### Task details:
Write the data below out again, with each line matching the original.

Data extracted from a collection:
++++++++

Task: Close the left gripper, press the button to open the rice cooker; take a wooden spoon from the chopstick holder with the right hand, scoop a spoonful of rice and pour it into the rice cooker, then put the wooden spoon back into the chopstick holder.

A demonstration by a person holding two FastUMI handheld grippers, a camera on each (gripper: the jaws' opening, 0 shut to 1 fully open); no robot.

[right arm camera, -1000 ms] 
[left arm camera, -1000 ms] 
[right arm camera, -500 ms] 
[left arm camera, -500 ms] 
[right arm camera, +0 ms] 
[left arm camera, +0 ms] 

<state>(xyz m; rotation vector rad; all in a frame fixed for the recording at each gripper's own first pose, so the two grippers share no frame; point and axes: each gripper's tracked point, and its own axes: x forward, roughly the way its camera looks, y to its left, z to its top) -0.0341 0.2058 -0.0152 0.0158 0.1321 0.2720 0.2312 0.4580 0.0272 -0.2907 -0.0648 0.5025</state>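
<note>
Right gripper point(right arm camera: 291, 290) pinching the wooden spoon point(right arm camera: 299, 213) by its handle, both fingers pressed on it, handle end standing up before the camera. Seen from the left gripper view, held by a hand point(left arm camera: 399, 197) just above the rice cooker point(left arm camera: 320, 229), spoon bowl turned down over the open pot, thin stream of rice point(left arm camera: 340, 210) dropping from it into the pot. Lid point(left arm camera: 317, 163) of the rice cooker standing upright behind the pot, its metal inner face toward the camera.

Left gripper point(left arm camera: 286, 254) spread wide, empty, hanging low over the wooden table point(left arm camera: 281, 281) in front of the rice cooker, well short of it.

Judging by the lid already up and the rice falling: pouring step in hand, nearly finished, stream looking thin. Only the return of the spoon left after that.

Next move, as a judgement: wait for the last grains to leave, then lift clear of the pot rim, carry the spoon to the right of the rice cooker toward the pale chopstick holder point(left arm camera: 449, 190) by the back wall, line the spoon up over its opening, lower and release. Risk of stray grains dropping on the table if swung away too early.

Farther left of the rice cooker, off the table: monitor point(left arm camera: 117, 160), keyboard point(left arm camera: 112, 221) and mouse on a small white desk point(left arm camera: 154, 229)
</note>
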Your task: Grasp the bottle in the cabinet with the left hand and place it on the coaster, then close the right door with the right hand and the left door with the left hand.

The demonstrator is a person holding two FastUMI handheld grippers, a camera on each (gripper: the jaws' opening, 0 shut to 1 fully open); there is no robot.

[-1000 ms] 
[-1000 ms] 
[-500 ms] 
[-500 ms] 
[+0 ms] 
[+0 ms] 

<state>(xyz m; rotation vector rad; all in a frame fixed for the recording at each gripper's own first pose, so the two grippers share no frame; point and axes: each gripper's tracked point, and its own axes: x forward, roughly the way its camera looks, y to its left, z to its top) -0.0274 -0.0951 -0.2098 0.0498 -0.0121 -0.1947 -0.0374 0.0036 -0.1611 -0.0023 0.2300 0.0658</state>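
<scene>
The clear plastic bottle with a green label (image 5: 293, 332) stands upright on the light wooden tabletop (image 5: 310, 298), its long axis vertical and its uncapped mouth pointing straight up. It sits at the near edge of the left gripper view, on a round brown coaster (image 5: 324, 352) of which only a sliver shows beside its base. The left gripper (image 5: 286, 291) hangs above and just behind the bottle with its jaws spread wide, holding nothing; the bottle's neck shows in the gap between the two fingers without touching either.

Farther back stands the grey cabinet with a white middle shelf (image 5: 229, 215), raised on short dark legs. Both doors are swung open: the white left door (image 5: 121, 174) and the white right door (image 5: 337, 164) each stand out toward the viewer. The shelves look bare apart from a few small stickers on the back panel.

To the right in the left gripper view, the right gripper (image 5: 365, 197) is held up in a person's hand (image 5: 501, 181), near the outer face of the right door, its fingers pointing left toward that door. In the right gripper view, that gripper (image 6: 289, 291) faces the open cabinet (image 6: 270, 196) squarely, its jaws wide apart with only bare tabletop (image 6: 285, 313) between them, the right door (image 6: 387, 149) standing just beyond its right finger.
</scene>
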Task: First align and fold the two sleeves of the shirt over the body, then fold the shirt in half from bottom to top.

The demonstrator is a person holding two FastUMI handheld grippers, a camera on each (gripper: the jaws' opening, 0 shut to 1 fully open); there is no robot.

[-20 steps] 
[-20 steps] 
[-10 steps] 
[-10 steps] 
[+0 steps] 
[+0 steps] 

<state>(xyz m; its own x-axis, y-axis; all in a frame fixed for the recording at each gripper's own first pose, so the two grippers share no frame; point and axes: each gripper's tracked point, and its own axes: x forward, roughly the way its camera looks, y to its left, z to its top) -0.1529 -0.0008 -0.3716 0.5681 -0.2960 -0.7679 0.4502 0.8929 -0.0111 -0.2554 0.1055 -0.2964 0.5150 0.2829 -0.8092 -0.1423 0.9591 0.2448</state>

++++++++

### Result for this task:
Task: Close the left gripper, press the button to open the rice cooker; take a wooden spoon from the chopstick holder with the right hand, scoop a spoonful of rice and pour it into the rice cooker, then put the wooden spoon back into the chopstick holder.

A demonstration by a person holding two FastUMI handheld grippers, a camera on each (gripper: the jaws' opening, 0 shut to 1 fully open); no robot.

[right arm camera, -1000 ms] 
[left arm camera, -1000 ms] 
[right arm camera, -500 ms] 
[left arm camera, -500 ms] 
[right arm camera, +0 ms] 
[left arm camera, +0 ms] 

<state>(xyz m; rotation vector rad; all in a frame fixed for the recording at each gripper's own first pose, so the two grippers share no frame; point and axes: each gripper's tracked point, and its own axes: x forward, roughly the way its camera looks, y to its left, z to its top) -0.0341 0.2058 -0.0152 0.0158 0.1321 0.2720 0.2312 0.4580 0.0272 -0.2907 -0.0648 0.5025</state>
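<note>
Right gripper point(right arm camera: 291, 290) pinching the wooden spoon point(right arm camera: 299, 213) by its handle, both fingers pressed on it, handle end standing up before the camera. Seen from the left gripper view, held by a hand point(left arm camera: 399, 197) just above the rice cooker point(left arm camera: 320, 229), spoon bowl turned down over the open pot, thin stream of rice point(left arm camera: 340, 210) dropping from it into the pot. Lid point(left arm camera: 317, 163) of the rice cooker standing upright behind the pot, its metal inner face toward the camera.

Left gripper point(left arm camera: 286, 254) spread wide, empty, hanging low over the wooden table point(left arm camera: 281, 281) in front of the rice cooker, well short of it.

Judging by the lid already up and the rice falling: pouring step in hand, nearly finished, stream looking thin. Only the return of the spoon left after that.

Next move, as a judgement: wait for the last grains to leave, then lift clear of the pot rim, carry the spoon to the right of the rice cooker toward the pale chopstick holder point(left arm camera: 449, 190) by the back wall, line the spoon up over its opening, lower and release. Risk of stray grains dropping on the table if swung away too early.

Farther left of the rice cooker, off the table: monitor point(left arm camera: 117, 160), keyboard point(left arm camera: 112, 221) and mouse on a small white desk point(left arm camera: 154, 229)
</note>
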Your task: Grasp the bottle in the cabinet with the left hand and place it on the coaster, then close the right door with the right hand and the left door with the left hand.

The demonstrator is a person holding two FastUMI handheld grippers, a camera on each (gripper: the jaws' opening, 0 shut to 1 fully open); there is no robot.

[-1000 ms] 
[-1000 ms] 
[-500 ms] 
[-500 ms] 
[+0 ms] 
[+0 ms] 

<state>(xyz m; rotation vector rad; all in a frame fixed for the recording at each gripper's own first pose, so the two grippers share no frame; point and axes: each gripper's tracked point, and its own axes: x forward, roughly the way its camera looks, y to its left, z to its top) -0.0274 -0.0951 -0.2098 0.0498 -0.0121 -0.1947 -0.0374 0.0036 -0.1611 -0.0023 0.2300 0.0658</state>
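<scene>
The clear plastic bottle with a green label (image 5: 293, 332) stands upright on the light wooden tabletop (image 5: 310, 298), its long axis vertical and its uncapped mouth pointing straight up. It sits at the near edge of the left gripper view, on a round brown coaster (image 5: 324, 352) of which only a sliver shows beside its base. The left gripper (image 5: 286, 291) hangs above and just behind the bottle with its jaws spread wide, holding nothing; the bottle's neck shows in the gap between the two fingers without touching either.

Farther back stands the grey cabinet with a white middle shelf (image 5: 229, 215), raised on short dark legs. Both doors are swung open: the white left door (image 5: 121, 174) and the white right door (image 5: 337, 164) each stand out toward the viewer. The shelves look bare apart from a few small stickers on the back panel.

To the right in the left gripper view, the right gripper (image 5: 365, 197) is held up in a person's hand (image 5: 501, 181), near the outer face of the right door, its fingers pointing left toward that door. In the right gripper view, that gripper (image 6: 289, 291) faces the open cabinet (image 6: 270, 196) squarely, its jaws wide apart with only bare tabletop (image 6: 285, 313) between them, the right door (image 6: 387, 149) standing just beyond its right finger.
</scene>
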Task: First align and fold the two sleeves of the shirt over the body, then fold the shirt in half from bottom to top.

The demonstrator is a person holding two FastUMI handheld grippers, a camera on each (gripper: the jaws' opening, 0 shut to 1 fully open); there is no robot.

[-20 steps] 
[-20 steps] 
[-10 steps] 
[-10 steps] 
[+0 steps] 
[+0 steps] 

<state>(xyz m; its own x-axis, y-axis; all in a frame fixed for the recording at each gripper's own first pose, so the two grippers share no frame; point and axes: each gripper's tracked point, and its own axes: x forward, roughly the way its camera looks, y to its left, z to its top) -0.1529 -0.0008 -0.3716 0.5681 -0.2960 -0.7679 0.4502 0.8929 -0.0111 -0.2554 0.1055 -0.2964 0.5150 0.2829 -0.8092 -0.1423 0.9591 0.2448</state>

No more output is required for the exercise.